My answers to the latest Soho the Dog quiz:
1. What's the best quotation of a piece of music within another piece of music?
"Jesus Loves Me" in the second movement of Ives' 4th violin sonata. (Yeah, I know, Ives quotes all the time, so this isn't that original as an answer – but what he does with that tune is so beautiful.)
2. Name the best classical crossover album ever made.
Pincus and the Pig: A Klezmer Tale is perhaps better than the original - certainly the narration is a big improvement on Prokofiev's clumsy tale. (Though not an entire album, Arleen Auger singing "Before I Gaze at You Again" is my favorite crossover track.)
3. Great piece with a terrible title.
Chichester Psalms (Maybe it's not a "terrible" title, but it just doesn't sound right for this very American, very Jewish piece. I think dedicatee titles like this and "Dumbarton Oaks" often end up sounding too limiting. )
4. If you had to choose: Benjamin Britten or Michael Tippett?
Britten, 8 days a week
5. Who's your favorite spouse of a composer/performer? (Besides your own.)
Mahler's muse. (No, it's not Alma. Hat tip to Elaine Fine.)
6. Terrible piece with a great title.
"While My Guitar Gently Weeps" (I haaaaaate this song. It's so whiny.)
7. What's the best use of a classical warhorse in a Hollywood movie?
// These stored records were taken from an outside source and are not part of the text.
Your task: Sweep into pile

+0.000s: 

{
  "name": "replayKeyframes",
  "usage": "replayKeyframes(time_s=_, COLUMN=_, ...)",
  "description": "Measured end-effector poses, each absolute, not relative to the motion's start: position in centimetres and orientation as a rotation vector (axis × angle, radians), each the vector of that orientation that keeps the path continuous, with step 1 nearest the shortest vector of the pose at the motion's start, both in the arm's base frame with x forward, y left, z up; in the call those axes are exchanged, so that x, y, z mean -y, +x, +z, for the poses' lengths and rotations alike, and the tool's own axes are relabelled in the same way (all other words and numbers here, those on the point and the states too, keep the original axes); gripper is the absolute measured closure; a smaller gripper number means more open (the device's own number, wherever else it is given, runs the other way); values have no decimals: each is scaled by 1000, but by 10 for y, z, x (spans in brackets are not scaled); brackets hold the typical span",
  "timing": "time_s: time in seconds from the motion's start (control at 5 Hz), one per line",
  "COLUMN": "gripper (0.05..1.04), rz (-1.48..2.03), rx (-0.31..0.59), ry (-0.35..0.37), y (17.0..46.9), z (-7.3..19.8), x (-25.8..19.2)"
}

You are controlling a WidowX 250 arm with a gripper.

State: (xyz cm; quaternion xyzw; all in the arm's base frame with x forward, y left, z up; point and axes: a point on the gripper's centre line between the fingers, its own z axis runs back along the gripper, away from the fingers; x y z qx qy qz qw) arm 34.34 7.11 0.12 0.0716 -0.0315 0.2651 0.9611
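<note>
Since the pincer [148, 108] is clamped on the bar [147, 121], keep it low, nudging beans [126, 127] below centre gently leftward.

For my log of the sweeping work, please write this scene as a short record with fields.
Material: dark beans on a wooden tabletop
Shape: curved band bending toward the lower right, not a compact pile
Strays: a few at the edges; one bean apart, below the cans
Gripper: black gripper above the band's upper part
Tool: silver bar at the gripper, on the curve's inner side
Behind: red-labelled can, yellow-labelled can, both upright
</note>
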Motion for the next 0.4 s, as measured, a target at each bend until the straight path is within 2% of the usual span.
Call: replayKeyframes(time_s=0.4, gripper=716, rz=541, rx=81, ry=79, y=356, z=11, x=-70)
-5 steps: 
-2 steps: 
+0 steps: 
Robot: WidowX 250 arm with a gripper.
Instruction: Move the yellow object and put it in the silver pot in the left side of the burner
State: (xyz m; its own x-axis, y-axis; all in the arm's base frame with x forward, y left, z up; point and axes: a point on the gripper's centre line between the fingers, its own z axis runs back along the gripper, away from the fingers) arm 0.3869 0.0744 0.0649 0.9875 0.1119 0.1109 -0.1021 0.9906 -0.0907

Letter duet from The Marriage of Figaro in The Shawshank Redemption
8. Name the worst classical crossover album ever made.
Sting sings Dowland.
9. If you had to choose: Sam Cooke or Marvin Gaye?
10. Name a creative type in a non-musical medium who would have been a great composer.
Arnold Schoenberg (He started out so well . . .)
For early-music nerds: Name a completely and hopelessly historically uninformed recording that you nevertheless love.
I grew up with the Bernstein recording of Messiah and I love it – especially the weighty overture. All the "informed" up-tempo, light versions of the overture drive me crazy. Clearly, though, I'm not an early music nerd.